Son Harold Lloyd Jr. had a brief acting career himself. His film The Flaming Urge was actually filmed in my hometown of Monroe, Michigan (Pretty damn cool!). He was also a homosexual which was treated quite well by his famous father. After his father died, he slipped into alcoholism and died of a stroke only a few months after Harold. He was only 34.

Besides acting, Harold enjoyed photography. He was famous for his nudes and for photographing such famous ladies as Bettie Page and Marilyn Monroe (I was quite shocked when I read the words "nude" and "Harold Lloyd" in the same paragraph a few years ago when I was really getting into silent film. I couldn't see him and naked ladies in my head and have it make sense. Thank God this wasn't a case of Bob Crane).

Mildred Davis and Harold

In 1919, during a photo session with what was supposed to be a prop bomb, an accident occurred which cost him the thumb and index finger of his right hand. In films, he wore a prosthetic device and a glove and still performed his stunts. You know, what is up with silent film comedians with injured hands? Buster lost part of a finger when he was a child and now Harold? Man oh man...

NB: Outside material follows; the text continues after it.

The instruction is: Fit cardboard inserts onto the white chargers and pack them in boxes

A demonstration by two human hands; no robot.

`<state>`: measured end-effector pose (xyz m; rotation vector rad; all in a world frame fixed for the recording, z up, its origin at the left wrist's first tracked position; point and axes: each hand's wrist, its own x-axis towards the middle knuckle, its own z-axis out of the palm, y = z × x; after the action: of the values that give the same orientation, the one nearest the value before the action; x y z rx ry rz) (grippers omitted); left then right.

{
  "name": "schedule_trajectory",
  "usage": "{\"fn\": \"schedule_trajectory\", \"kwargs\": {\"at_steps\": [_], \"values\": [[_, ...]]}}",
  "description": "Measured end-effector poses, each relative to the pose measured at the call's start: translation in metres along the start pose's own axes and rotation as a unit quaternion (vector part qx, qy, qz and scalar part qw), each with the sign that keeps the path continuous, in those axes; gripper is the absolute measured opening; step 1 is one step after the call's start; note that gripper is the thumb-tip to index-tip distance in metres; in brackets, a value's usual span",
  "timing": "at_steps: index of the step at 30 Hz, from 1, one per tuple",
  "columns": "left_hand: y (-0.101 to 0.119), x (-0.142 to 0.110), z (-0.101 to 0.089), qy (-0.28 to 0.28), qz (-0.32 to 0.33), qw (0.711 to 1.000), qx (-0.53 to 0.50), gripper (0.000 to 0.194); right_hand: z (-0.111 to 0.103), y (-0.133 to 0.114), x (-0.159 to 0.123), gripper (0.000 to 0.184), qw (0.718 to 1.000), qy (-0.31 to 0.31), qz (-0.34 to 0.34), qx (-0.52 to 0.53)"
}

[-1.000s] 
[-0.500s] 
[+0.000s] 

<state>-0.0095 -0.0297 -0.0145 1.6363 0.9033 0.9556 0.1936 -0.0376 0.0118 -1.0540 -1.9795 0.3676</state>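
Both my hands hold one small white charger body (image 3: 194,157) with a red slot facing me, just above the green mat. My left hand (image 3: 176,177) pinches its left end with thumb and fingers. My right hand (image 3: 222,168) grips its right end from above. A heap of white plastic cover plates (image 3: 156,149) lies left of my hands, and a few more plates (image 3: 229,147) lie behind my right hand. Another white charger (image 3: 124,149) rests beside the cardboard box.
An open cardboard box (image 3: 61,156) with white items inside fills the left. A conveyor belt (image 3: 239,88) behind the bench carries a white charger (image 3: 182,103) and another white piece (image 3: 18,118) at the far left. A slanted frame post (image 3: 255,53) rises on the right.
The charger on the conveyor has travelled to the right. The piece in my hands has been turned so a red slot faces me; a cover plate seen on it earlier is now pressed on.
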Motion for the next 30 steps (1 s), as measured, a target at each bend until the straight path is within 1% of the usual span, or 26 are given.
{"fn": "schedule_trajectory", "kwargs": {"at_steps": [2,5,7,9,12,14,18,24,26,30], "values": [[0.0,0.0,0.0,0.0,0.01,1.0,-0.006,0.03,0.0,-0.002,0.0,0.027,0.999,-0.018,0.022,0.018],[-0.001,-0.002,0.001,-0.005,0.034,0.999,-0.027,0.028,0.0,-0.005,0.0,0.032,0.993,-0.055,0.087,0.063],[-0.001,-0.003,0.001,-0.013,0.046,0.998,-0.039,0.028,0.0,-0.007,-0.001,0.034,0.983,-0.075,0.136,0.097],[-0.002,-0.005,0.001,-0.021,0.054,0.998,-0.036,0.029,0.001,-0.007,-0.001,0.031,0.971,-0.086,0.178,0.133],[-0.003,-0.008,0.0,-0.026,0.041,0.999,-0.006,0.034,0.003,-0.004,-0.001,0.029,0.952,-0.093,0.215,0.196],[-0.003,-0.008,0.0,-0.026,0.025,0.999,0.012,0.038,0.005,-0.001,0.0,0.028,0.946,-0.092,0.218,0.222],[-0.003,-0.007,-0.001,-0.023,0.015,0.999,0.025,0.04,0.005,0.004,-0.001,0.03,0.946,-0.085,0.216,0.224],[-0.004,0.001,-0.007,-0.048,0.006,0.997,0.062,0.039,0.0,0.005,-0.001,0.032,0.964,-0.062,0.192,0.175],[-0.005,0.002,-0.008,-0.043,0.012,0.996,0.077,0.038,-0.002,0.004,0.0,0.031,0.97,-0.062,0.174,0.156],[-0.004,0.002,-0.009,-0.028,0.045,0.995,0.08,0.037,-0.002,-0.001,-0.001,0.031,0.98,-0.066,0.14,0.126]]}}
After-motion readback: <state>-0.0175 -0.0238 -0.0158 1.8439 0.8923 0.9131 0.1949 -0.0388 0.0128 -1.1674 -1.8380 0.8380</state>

Apparently autographs from his early career (before the 1930s) are quite rare. His father James would correspond with Harold's fans and sign his son's name. The easiest way to spot a real from a fake is easy. Harold's signature is simple, while his father's is much more fancy.

He was a superstitious dude! To him, certain streets were to be avoided because they were unlucky, he had to enter and leave through the same door, and had to get dressed a certain way.

"At a cost of 75 cents they provide a trademark recognized instantly wherever pictures are shown." ~ Harold Lloyd [talking about his glasses]

** 10/20/10 ** According to the 1920 Census, Harold lived with his older brother Gaylord in California. His brother is also listed as being employed by "moving pictures" and he did in fact appear in a few of his brother's movies as an extra or in bit parts.

1 comment:

  1. Actually, Harold Lloyd, Jr. had been an alcoholic for some time and had his stroke in 1965 at age 33. It was a massive stroke from which "Duke" Lloyd never made anything close to a full recovery. He died in 1971 at age 40, three months and one day after his father's death. Though Harold Lloyd, Sr. was very tolerant of homosexuals, including his son, what was distressing was his son's propensity for sex with violent men -- he frequently came home to his parents' home battered and bruised after his encounters. Altogether a sad story, I find.